[PATCH] D49678: [llvm-objcopy] Adding support for compressed DWARF debug sections.

Wed Aug 22 12:33:37 PDT 2018

jakehehrlich added a comment.

Ok so a few higher level comments

1. I think I agree with Alex that we shouldn't worry about compressing only if an improvement is shown. It's just far too difficult to do that at the moment. We can come back to that later. This seems to be a new case of "replace section" that I had been aware of the need for before but hand't properly implemented.
2. We should start simple and build up to parity and only build up to parity based on demand. In this case we shouldn't aim for full parity. Just start simple and if that isn't enough we can improve more later. If something isn't ideal that's ok for now.
3. Along those lines, I think we should handle compression and decompression in different diffs. We really need to rain in the complexity here.
4. The whole compressor decompressor thing in libObject feels misguided to me personally. Namely it isn't handling the subtle issue of size and endianess correctly (in fact, I think llvm-objcopy's whole handling of size is currently incorrect but this isn't helping). Luckily for you I have little to no say in the matter because this is outside of llvm-objcopy. Now that I realize this is in libObject (whooooops, my bad guys) I'd like that part to be in a separate change and reviewed by other people. You can cc me or even add me as a reviewer. If I were a reviewer for it I would like to see evidence for its need outside of llvm-objcopy since I don't think it's needed here.
5. This change is simply far more complex that it needs to be to accomplish the task. It's getting better and better though. We've been trying to make micro-pushes in the right direction, and we're getting there, but this really needs to be restructured somewhat instead. For instance compressSections and decompressSections are starting to look like something that should go in the final code, all the argument handling seems good to me as well. The means by which compressed sections are being handled is not in that shape. In order to express the massive change I think I'd like to see I've written the following code:

  class CompressedSection {
  private:
    uint64_t UncompressedSize;
    uint64_t UncompressedAlign;
    uint32_t Type;
    SmallVector<char, 0> CompressedData;
    bool GNU;
  public:
    CompressedSection(Twine NewName, const SectionBase& ToCompress, bool GNU) : GNU(GNU) {
      Name = NewName;
      zlib::compress(toStringRef(ToCompress.OriginalData),  CompressedData);
      Size = CompressedData.size() + <some constant to account for size of header> + (GNU ? 4 : 0); // Needed mostly because I didn't handle Size correctly in llvm-objcopy. Sorry. I plan on getting back to llvm-objcopy to fix many things this included in a few weeks.
      Flags = ToCompress.Flags | SHF_COMPRESS;
      Align = 8; // Also I think alignment also changes depending on size here and an alignment of 4 would be better for the 32-bit case.
      // Assign all the other things from ToCompress except size and align
      UncompressedSize = ToCompress.Size;
      UncompressedAlign = ToCompress.Align;
    }
  }

  ...

  template <class ELFT>
  void ELFSectionWriter<ELFT>::visit(const CompressedSection &Sec) {
    uint8_t *Buf = Out.getBufferStart();
    Buf += Sec.Offset;
    auto Chdr = reinterpret_cast<typename ELFT::Chdr*>(Buf);
    Chdr->ch_type = ELFCOMPRESS_ZLIB;
    Chdr->ch_size = Sec.UncompressedSize;
    Chdr->ch_align = Sec.UncompressedAlign;
    Buf += sizeof(*Chdr)
    if (Sec.GNU) {
      StringRef Magic = "ZLIB";
      Buf = std::copy(Magic.begin(), Magic.end(), Buf);
    }
    std::copy(Sec.CompressedData.begin(), Sec.CompressedData.end(), Buf);
  }

This means you'll not need to mess with ELFT at all beyond that one function, it follows what we've been doing with these sorts of issues, and it eliminates the need for Compressor. Decompression is a different issue mind you. There is currently an issue with how reading works. I want to improve that. In a nutshell though it's going to need to be done in the ELFBuilder.

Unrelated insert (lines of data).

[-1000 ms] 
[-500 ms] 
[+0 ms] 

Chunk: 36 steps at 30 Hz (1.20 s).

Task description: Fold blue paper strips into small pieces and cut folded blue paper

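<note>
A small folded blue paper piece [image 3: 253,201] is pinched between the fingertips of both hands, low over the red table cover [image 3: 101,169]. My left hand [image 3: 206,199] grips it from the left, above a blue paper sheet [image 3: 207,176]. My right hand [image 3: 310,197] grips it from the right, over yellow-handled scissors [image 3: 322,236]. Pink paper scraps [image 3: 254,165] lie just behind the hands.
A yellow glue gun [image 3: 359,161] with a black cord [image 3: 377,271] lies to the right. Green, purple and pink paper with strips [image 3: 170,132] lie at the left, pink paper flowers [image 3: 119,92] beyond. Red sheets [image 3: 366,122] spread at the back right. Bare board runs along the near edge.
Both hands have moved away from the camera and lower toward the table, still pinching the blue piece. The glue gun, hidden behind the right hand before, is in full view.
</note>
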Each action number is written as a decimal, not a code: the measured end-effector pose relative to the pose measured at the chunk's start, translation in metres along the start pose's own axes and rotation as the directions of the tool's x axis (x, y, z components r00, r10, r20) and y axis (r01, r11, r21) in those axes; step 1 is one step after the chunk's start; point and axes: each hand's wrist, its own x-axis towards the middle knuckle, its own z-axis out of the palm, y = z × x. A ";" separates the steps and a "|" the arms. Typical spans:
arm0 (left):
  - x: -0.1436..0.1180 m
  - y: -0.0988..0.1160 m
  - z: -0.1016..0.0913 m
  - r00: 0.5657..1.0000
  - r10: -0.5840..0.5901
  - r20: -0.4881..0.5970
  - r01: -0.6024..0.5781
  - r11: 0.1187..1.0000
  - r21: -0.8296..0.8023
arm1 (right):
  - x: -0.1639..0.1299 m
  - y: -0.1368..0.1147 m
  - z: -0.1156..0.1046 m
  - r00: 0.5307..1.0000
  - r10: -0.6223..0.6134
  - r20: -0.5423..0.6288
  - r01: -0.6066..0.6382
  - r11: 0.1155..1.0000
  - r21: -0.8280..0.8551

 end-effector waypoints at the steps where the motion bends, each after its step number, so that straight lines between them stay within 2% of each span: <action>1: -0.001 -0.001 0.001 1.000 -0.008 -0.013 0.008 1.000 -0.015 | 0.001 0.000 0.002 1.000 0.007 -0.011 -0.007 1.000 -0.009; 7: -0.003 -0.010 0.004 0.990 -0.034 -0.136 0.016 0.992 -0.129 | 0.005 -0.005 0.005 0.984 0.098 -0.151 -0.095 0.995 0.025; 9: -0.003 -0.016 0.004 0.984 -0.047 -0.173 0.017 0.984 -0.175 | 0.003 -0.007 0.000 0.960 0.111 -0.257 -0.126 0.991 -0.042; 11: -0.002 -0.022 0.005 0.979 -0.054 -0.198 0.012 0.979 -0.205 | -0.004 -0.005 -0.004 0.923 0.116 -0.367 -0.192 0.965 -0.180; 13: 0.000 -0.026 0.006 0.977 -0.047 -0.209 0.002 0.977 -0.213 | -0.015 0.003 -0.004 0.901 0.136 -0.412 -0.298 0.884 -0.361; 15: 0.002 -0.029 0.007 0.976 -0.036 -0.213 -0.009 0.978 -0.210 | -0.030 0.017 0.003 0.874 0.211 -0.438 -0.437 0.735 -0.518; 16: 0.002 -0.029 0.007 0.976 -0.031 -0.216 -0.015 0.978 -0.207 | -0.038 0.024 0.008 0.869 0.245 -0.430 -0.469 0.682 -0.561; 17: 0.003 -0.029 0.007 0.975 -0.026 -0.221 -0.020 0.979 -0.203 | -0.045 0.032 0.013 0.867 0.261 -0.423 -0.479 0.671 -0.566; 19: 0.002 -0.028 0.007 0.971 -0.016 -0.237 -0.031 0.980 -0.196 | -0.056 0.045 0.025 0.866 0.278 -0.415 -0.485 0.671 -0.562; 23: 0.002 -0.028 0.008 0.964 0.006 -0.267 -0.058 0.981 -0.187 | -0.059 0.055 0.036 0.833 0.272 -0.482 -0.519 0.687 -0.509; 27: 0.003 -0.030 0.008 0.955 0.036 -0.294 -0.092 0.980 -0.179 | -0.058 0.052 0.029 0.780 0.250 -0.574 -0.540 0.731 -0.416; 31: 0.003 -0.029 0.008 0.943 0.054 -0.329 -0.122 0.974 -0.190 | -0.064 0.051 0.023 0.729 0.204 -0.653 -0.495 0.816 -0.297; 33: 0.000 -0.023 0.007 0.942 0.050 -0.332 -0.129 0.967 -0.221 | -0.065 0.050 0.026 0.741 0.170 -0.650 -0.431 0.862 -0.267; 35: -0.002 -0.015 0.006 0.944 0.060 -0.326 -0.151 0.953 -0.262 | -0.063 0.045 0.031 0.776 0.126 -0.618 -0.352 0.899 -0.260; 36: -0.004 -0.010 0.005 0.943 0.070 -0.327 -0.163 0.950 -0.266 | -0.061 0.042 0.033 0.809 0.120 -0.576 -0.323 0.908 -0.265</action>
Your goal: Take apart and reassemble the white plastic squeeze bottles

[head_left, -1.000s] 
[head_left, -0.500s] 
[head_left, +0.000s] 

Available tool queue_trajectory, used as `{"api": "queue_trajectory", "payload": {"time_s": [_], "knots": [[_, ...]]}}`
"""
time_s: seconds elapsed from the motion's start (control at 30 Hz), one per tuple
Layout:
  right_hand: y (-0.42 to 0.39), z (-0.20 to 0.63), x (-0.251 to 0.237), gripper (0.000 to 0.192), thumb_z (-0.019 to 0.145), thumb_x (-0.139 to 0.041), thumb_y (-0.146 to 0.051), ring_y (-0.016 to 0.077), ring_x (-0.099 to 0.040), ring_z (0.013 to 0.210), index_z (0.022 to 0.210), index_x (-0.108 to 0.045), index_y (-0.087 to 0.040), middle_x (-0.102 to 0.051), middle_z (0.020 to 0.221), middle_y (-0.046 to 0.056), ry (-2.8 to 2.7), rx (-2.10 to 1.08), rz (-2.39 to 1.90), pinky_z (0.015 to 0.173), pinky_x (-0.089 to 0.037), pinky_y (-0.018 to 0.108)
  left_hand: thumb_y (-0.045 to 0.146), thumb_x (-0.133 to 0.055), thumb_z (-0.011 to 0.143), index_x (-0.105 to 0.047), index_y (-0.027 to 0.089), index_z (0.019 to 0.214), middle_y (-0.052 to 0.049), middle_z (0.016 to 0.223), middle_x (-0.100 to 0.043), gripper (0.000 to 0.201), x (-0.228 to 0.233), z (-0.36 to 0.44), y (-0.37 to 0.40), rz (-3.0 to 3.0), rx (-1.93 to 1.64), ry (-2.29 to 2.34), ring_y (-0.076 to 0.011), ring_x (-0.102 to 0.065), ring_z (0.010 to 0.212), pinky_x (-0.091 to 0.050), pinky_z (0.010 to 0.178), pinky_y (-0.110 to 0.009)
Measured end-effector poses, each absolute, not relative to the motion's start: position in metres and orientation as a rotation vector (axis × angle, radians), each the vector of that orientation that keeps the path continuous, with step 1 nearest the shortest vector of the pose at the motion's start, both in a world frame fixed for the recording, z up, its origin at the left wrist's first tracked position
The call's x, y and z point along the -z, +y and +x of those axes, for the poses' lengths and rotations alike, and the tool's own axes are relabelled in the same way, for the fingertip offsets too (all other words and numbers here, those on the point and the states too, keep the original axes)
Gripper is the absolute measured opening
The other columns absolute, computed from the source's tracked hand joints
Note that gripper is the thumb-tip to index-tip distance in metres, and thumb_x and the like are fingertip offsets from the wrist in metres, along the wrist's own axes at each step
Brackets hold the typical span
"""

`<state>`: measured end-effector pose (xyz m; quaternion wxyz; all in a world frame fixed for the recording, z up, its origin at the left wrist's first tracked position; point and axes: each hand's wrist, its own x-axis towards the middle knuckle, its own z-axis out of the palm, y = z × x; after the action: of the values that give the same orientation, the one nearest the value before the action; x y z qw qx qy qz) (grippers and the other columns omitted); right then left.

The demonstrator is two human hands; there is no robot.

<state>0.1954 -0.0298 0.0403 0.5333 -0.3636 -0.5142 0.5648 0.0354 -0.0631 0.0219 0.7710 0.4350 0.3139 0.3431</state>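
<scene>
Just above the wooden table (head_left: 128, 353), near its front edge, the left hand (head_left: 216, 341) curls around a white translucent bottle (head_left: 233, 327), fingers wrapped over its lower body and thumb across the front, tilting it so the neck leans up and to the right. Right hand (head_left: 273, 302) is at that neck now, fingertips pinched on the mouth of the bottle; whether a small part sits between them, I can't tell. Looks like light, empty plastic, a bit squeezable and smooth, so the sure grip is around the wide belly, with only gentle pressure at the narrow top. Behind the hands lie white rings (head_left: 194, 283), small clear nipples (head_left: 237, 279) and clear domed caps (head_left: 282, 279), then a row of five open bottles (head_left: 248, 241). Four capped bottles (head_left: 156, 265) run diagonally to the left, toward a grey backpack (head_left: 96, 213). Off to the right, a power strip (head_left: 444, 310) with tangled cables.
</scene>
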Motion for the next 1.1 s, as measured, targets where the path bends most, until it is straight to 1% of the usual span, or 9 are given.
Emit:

The major pain point here is just that size has to be overestimated due to poor design on my part. Align also seems to suffer from this issue which isn't something I was previously aware of. This should avoid the need for 90% of the code written.

================
Comment at: lib/Object/Compressor.cpp:17
+namespace llvm {
+namespace object {
+
----------------
jhenderson wrote:
> jakehehrlich wrote:
> > This probably shouldn't be defined in object since that's a library namespace, maybe objcopy instead?
> I nearly made the same mistake myself, but this is actually IN the Object library, so is in the correct namespace!
Ohhhh. Yeah I think I want to put the kibosh on doing this in this change. For the purposes of llvm-objcopy and this change I don't think we want or need this. If this is truly needed at large then someone else should review it.

================
Comment at: tools/llvm-objcopy/llvm-objcopy.cpp:355
+  Expected<Decompressor> D = object::Decompressor::create(
+      Section.Name, Contents, (ELFT::TargetEndianness == endianness::little),
+      ELFT::Is64Bits);
----------------
jhenderson wrote:
> jakehehrlich wrote:
> > Again, you don't need to pass around this sort of data. I will not accept a change that unnecessarily keeps track of endianness and bit width using data when an easy ELFT solution exists. I hate ElfType because it forces you to branch on code you otherwise wouldn't have to and errors can occur where those difference branches have different code. 
> My preference would be to refactor or extend the already-existing libObject Decompressor interface to take an ELFT as a template argument. That would allow the complexity to be pushed deeper into the library, and remove some of these issues.
My preference would be to not use the whole Compressor thing. If the CompressedSection type handles these internally then ELFWriter has zero issues handeling this and the normal compression code that already exists in llvm will handle it.

================
Comment at: tools/llvm-objcopy/llvm-objcopy.cpp:369
+
+static bool isCompressed(const SectionBase &Section) {
+  return Section.Name.startswith(".zdebug") ||
----------------
jhenderson wrote:
> jakehehrlich wrote:
> > This should probably not use the name as indication of compression. Just use the flag.
> I don't think we have a choice - it appears that GNU-style compression uses the name only as an indicator of compression. I could be persuaded that we should add the SHF_COMPRESSED flag in either case, since relying on section names is wrong and archaic, when we have other mechanisms to communicate the same thing, but we will at least have to be able to handle the case where a compressed section, compressed via GNU's tools, is fed to us.
We have the option to just not support this to be honest. Compressed sections don't really even have a use case as far as I'm concerned. That said I'll not worry about this. That seems like an unfortunate but necessary conclusion of supporting this.

================
Comment at: tools/llvm-objcopy/llvm-objcopy.cpp:378
+  std::vector<SectionBase *> Sections;
+  std::for_each(
+      Obj.sections().begin(), Obj.sections().end(),
----------------
jhenderson wrote:
> jakehehrlich wrote:
> > Based on James' comment I might be misunderstanding something here. I think you can just loop over Obj.sections() in a range based for loop. You really don't want to do unnecessary loops over sections.
> Yes, you are missing that we modify Obj.sections() within the loop below, and we can't iterate over a vector and add to it in the same loop.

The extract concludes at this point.